There is more to this than simple arithmetic. One of the lessons of Amazon’s stellar success has been how technological disruption has fuelled the monopolistic tendencies of the capitalist system. Teddy Roosevelt may have broken up Standard Oil in the early years of the last century but he could not counter the simple truth that the global economy has a habit of rewarding success with yet more success. We live in a winner takes all world and Amazon, Google, Facebook are just the latest manifestations of this fact.
So as the business world becomes ever more concentrated, the importance of picking winners and sticking with them increases. An investor who invests in every company in an index will naturally be exposed to the next Amazon but the benefit will be massively diluted by the many other businesses whose lunch is being eaten by each sector’s winners.
The second lesson from the Amazon story is the acceleration in the business cycle thanks to the rapacious success of a handful of companies. A generation ago a business might, on average, expect to be around for 40 years. Today 15 years is more like it. This has great significance for stock market investors because it means that by the time a company has grown enough to list its shares on a publicly traded stock market it will, in too many cases, be heading into its twilight years. It is exaggerating to say that the stock market is where growth companies are put out to grass but it’s fair to say that public markets have a good sprinkling of yesterday’s not tomorrow’s winners. This is all the more reason not to adopt a scatter-gun approach to investing.
A third reason to believe that now is just the wrong time to be jumping on the passive bandwagon is what has driven the market as a whole over the past eight years or so since the financial crisis. Thanks to the extraordinary measures taken to rescue the world from that disaster, the past few years have been a remarkably favourable time to be a stock market investor. Share prices have been re-rated higher, while the shift in returns from labour to capital has boosted corporate profits. Both of those trends may now have played out.

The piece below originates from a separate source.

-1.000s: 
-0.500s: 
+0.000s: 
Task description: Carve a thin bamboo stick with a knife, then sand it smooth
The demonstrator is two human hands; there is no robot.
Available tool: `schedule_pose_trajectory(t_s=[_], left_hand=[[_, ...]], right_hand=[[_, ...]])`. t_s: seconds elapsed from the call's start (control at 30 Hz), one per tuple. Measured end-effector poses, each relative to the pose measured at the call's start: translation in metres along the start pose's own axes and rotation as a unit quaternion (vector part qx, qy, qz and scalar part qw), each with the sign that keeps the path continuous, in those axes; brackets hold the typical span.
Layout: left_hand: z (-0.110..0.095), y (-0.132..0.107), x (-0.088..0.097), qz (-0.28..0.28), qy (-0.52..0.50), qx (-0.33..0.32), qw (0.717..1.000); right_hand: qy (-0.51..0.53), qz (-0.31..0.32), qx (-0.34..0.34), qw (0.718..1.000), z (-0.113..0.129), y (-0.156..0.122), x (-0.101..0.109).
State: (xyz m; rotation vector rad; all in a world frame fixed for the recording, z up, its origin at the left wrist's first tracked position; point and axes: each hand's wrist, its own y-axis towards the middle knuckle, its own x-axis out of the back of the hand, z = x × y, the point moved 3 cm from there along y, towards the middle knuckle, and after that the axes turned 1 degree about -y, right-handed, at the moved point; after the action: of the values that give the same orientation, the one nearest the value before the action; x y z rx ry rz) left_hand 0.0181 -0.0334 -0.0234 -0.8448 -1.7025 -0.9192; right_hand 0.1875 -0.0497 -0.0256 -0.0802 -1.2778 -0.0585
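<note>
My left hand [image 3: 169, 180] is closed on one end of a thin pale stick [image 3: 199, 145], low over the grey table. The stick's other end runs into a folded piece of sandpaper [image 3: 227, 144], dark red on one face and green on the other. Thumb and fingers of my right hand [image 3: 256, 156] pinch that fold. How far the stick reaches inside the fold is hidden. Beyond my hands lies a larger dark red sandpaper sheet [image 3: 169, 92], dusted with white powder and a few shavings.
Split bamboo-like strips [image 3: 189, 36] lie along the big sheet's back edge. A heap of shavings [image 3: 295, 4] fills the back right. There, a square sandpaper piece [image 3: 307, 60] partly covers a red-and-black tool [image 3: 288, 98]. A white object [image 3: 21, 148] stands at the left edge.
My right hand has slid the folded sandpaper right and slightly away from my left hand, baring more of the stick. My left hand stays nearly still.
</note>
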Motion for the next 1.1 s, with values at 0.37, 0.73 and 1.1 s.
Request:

If that leads to one of the stock market’s periodic phases of sideways drift, then the case for passive investing will be further weakened. Investors may be rushing headlong into an approach that is doomed to disappoint. These crab-like episodes are pretty commonplace in stock market history and can persist for years. At times like these, if you want to make money in the stock market you have to roll up your sleeves and engage in the hard work of finding tomorrow’s winners not just sit back and let the market do the heavy lifting for you.
Fortunately, our research suggests that sideways markets can provide a very healthy backdrop for stock-pickers. We looked at four periods of becalmed markets in Asia, Japan, the US and Britain and found that in each a surprisingly high proportion of companies performed exceptionally well. Our measure of this was a stock rising more than 75pc over a three year period.
In the US, we found 93 of the S&P’s 500 constituents achieved this level of share price growth, while in Britain 178 of the FTSE All Share’s 605 members did so. They represented nearly 20pc and 30pc of the companies listed in the respective indices.
It is fashionable to believe today that passive investing has fatally wounded traditional stock-picking. Amazon’s 20 years on the stock market is proof that active investing remains fit and well.